To make it into a sweet wine by an alternative, more natural method, simply skip the campden tablet and add a few ounces of sugar to the demi-john, that way allowing the yeast to ferment on.

Once the fermentation has stopped, check again with the hydrometer, and if the reading is around the 1.000 mark, a further two ounces of sugar can be added and the fermentation allowed to continue once again.


This process can be repeated until the last reading you get on the hydrometer is around the 1.003/1.004 mark, which means the yeast has all died and the wine contains all the alcohol it can, perhaps around 14% or 15%, and will ferment no more.

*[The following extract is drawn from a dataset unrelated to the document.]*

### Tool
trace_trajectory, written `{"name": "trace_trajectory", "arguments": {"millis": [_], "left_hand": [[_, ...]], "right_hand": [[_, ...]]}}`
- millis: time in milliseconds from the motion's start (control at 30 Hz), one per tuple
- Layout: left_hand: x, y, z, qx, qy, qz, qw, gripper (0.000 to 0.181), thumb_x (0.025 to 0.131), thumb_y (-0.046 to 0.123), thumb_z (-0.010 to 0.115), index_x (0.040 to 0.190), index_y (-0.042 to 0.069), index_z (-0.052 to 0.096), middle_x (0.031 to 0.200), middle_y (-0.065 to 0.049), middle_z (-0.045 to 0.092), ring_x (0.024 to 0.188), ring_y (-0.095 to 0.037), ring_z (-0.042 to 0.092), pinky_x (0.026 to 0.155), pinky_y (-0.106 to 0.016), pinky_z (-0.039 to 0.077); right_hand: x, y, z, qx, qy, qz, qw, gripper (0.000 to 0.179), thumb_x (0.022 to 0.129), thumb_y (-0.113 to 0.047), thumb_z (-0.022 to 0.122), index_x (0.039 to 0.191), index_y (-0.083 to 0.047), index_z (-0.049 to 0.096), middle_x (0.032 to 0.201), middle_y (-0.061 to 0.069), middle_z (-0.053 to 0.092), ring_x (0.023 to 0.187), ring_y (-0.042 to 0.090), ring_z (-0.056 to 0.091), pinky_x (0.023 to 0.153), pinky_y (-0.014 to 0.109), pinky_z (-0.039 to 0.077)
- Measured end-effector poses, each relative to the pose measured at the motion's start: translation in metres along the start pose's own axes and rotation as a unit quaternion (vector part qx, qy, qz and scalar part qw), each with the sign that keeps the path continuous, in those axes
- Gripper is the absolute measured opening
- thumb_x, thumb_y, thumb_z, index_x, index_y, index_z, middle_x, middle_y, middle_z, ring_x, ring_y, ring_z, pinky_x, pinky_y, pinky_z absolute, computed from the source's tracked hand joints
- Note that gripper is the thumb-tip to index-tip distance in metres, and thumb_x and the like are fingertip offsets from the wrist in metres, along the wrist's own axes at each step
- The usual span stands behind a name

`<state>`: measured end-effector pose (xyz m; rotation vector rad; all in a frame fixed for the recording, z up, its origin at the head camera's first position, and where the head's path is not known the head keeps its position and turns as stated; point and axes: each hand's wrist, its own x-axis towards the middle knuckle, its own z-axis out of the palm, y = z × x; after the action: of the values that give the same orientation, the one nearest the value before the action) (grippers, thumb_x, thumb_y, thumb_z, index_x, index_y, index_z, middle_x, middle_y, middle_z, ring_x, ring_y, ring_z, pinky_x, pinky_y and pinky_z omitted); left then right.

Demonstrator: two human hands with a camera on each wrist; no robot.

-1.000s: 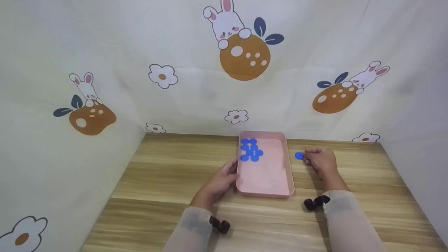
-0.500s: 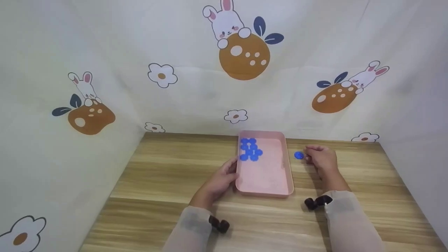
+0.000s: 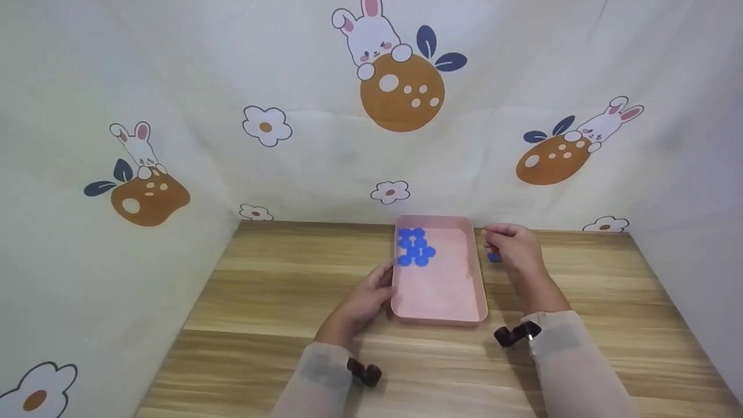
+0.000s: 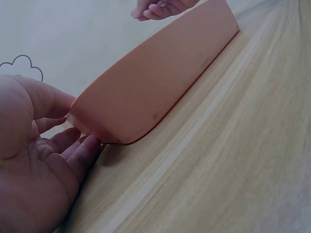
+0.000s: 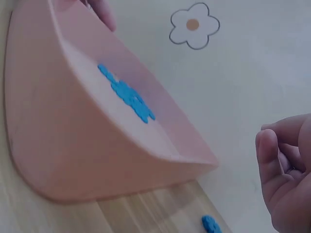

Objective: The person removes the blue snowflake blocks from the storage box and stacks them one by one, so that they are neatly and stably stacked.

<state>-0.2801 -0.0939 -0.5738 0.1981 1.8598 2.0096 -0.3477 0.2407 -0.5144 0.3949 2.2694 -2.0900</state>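
My left hand (image 3: pixel 365 299) rests against the outside of the left wall of a shallow pink tray (image 3: pixel 441 296). In the left wrist view its fingers (image 4: pixel 87 148) touch the tray's wall near the corner. Several blue flower-shaped discs (image 3: pixel 413 247) lie in the tray's far left part. Beyond the right wall, my right hand (image 3: pixel 516 247) is raised, thumb and forefinger tips together; no object shows between them in the right wrist view. Under it a blue disc (image 3: pixel 493 258) lies on the table, partly covered by the hand.
The tray stands on a wood-grain table (image 3: pixel 278 290), its far end close to a printed cloth backdrop (image 3: pixel 325 157) with rabbits and flowers. Cloth also rises at both sides. Each wrist carries a black camera mount (image 3: pixel 516 334).
My right hand has come away from the blue disc, moving up, back and left toward the tray's wall. The disc stays on the table. The left hand and tray keep their place.
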Motion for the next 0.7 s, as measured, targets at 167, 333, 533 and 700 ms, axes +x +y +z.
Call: {"name": "trace_trajectory", "arguments": {"millis": [167,333,533,700], "left_hand": [[0.001,-0.001,0.000,-0.003,-0.006,0.008,0.9999,0.068,0.106,-0.001,0.046,0.170,0.007,0.025,0.178,-0.018,0.025,0.168,-0.035,0.019,0.138,-0.052,0.019],[0.002,-0.001,0.000,-0.003,-0.005,0.011,0.9999,0.069,0.106,-0.002,0.045,0.170,0.006,0.023,0.178,-0.020,0.025,0.168,-0.036,0.019,0.137,-0.053,0.020],[0.002,0.000,0.001,-0.007,-0.002,0.011,0.9999,0.069,0.105,-0.003,0.045,0.171,0.006,0.023,0.178,-0.019,0.024,0.168,-0.035,0.019,0.137,-0.052,0.020],[0.001,0.000,0.001,-0.009,-0.005,0.015,0.9998,0.070,0.105,-0.004,0.045,0.170,0.006,0.023,0.178,-0.019,0.023,0.168,-0.036,0.018,0.137,-0.053,0.020]], "right_hand": [[0.002,-0.005,0.014,-0.007,-0.016,-0.023,0.9996,0.033,0.100,-0.017,0.075,0.123,0.004,0.072,0.093,0.001,0.076,0.083,0.013,0.073,0.082,0.028,0.067],[0.007,-0.011,0.030,-0.023,-0.031,-0.039,0.9985,0.027,0.100,-0.017,0.074,0.121,0.000,0.075,0.104,0.009,0.076,0.088,0.016,0.074,0.084,0.030,0.068],[0.018,-0.020,0.047,-0.053,-0.054,-0.041,0.9963,0.032,0.102,-0.018,0.071,0.128,0.000,0.073,0.116,0.018,0.073,0.096,0.023,0.073,0.094,0.037,0.067],[0.027,-0.025,0.060,-0.084,-0.068,-0.034,0.9936,0.032,0.104,-0.019,0.068,0.131,-0.004,0.073,0.128,0.022,0.071,0.105,0.029,0.072,0.103,0.045,0.064]]}}
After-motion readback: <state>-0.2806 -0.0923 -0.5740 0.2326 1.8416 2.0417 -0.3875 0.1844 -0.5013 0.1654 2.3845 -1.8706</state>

Once it is at this stage, simply rack and bottle it to mature it.


Many variations of wine can be made using blackberries as the bulk of the fruit, including elderberries, loganberries, tayberries, raspberries, in fact virtually any kind of berry you can lay your hands on, as blackberries blend in with most fruit marvelously, even apples.

By using this recipe, and replacing a pound or more of the blackberries with the same weight of another fruit you will be producing your own variations.

Another alternative is to omit the red wine concentrate, but this will mean a thinner wine, but then again, this can be over come with bananas (see alternative port wine for how this is done).